» **WORK TO BE COMPLETED**
Reproduce nothing but the closing run of lines: the line with "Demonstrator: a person" and each line that follows it to the end of the data.

» **PROVIDED MATERIAL**
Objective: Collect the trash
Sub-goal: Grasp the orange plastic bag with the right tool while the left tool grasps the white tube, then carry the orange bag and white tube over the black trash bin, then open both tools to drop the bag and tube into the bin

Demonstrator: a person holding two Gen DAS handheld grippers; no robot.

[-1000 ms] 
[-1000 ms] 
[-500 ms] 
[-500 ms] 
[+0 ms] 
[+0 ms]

» **EXERCISE OUTPUT**
Demonstrator: a person holding two Gen DAS handheld grippers; no robot.

[-1000 ms] 
[-1000 ms] 
[-500 ms] 
[-500 ms] 
[+0 ms] 
[+0 ms]

Nothing else goes with this output.